Principal MacFarlane reinforced the message with a megaphone: Tomorrow is Principal’s Day. No classes.

Within seconds the news spread via Snapchat. Cheers could be heard in Wetherell Dining Hall and across campus.



Tomorrow, Exeter students will be able to sleep late. The forecast includes a little bit of rain and lots of ice cream.  

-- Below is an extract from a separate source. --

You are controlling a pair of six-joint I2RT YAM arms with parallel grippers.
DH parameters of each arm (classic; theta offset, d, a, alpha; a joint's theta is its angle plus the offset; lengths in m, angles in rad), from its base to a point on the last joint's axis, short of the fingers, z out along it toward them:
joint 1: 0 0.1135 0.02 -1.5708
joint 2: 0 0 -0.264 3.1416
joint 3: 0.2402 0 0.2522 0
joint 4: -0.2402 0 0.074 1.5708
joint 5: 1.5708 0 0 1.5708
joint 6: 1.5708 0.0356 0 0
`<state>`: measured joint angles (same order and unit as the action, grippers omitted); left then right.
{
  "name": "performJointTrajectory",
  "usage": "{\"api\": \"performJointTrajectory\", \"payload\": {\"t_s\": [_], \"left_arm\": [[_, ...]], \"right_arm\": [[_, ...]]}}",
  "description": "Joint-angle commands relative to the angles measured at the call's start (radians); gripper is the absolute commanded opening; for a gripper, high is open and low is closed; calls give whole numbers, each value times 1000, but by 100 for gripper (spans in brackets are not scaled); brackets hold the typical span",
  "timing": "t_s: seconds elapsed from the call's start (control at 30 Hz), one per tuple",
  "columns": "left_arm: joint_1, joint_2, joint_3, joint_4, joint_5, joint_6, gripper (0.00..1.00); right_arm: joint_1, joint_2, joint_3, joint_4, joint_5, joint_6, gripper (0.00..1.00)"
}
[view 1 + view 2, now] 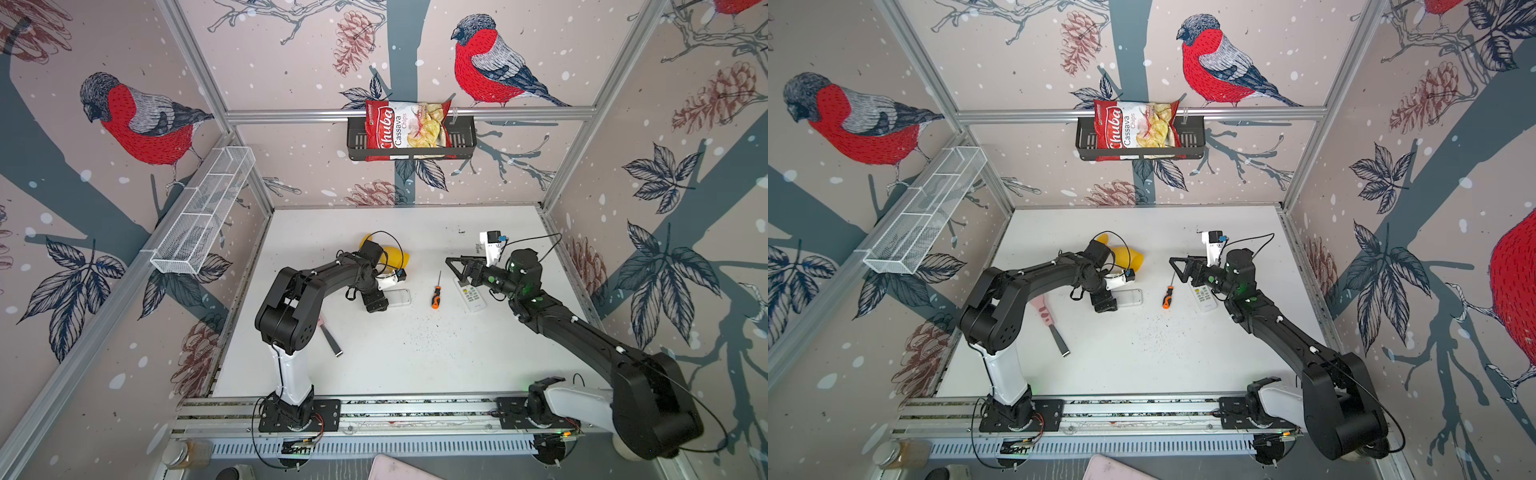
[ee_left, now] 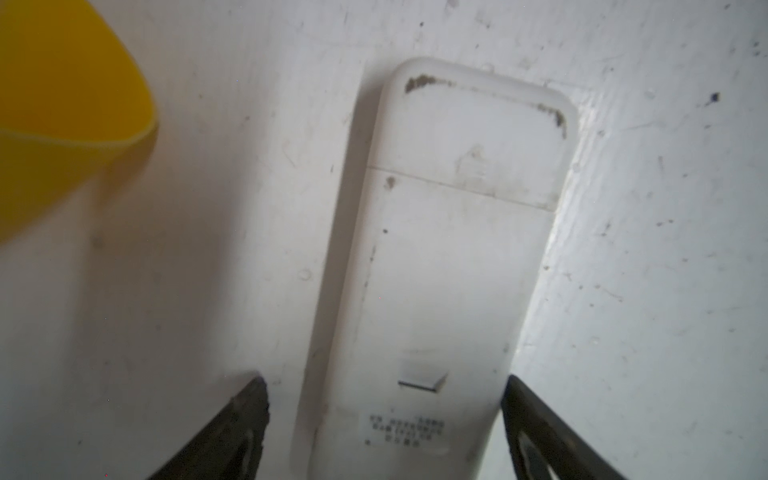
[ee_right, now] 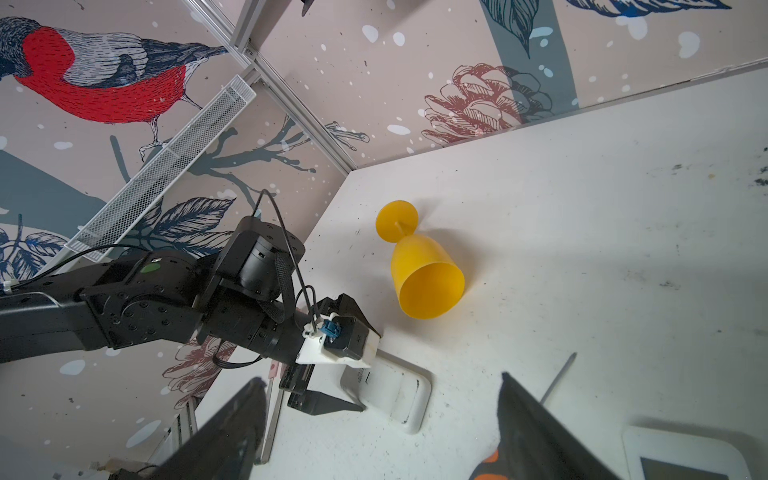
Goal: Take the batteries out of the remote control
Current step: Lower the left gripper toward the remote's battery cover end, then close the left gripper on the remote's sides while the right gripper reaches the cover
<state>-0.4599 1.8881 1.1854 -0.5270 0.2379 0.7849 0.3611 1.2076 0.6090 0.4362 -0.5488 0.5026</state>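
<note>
where the left arm reaches: from its base on the front rail it rises, folds at the elbow and runs toward the middle of the table, wrist tipped down.
left gripper: low over the left end of the remote control; fingers spread, one on each side of the casing, a gap showing on one side, nothing clamped.
remote control: white, flat on the table with its back up, near a yellow goblet that lies on its side; battery cover closed, dark grime along its rounded end.
batteries: hidden in every view.
screwdriver: orange and black handle, lying between the two remotes, touching neither.
second remote: white, buttons up, just right of the screwdriver.
right arm: stretched diagonally from the front right corner, wrist about level, pointing left.
right gripper: held off the table over the far end of the second remote; fingers wide apart, empty.
</note>
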Motion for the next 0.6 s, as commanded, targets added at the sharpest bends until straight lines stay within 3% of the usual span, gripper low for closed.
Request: {"api": "performJointTrajectory", "payload": {"t_s": [0.0, 0.13, 0.27, 0.57], "left_arm": [[-6, 14, 10, -41, 10, 4, 79], [-13, 11, -2, -33, 12, 5, 72], [-20, 5, -22, -17, 6, 4, 54], [-27, -69, -46, 0, 3, 7, 47]], "right_arm": [[1, -3, -3, 12, 9, 9, 87], [1, 8, -3, 16, 12, 13, 87], [0, 40, 14, -2, 13, 27, 87], [-8, 109, 53, -73, 35, 32, 87]]}}
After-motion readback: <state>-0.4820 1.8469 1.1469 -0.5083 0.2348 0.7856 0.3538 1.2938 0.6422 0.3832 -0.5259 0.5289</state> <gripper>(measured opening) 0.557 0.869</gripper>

Principal's Day started under Exeter's 9th principal, William G. Saltonstall '24 (who led the school from 1946-63). Originally dubbed "St. Gurdon's Day” (after Saltonstall's middle name, Gurdon), the tradition continues today as a celebration of spring and a surprise day off from classes. The delivery of the message is half the fun. In recent years, the announcement of Principal's Day has come via Adirondack chair (80 new chairs positioned around campus overnight, with an invitation from Principal MacFarlane to sit down and relax), Instagram, encoded Caesar Box on the Facebook page of The Da Vinci Code author Dan Brown '82, and through a riddle penned by English Instructor Todd Hearon.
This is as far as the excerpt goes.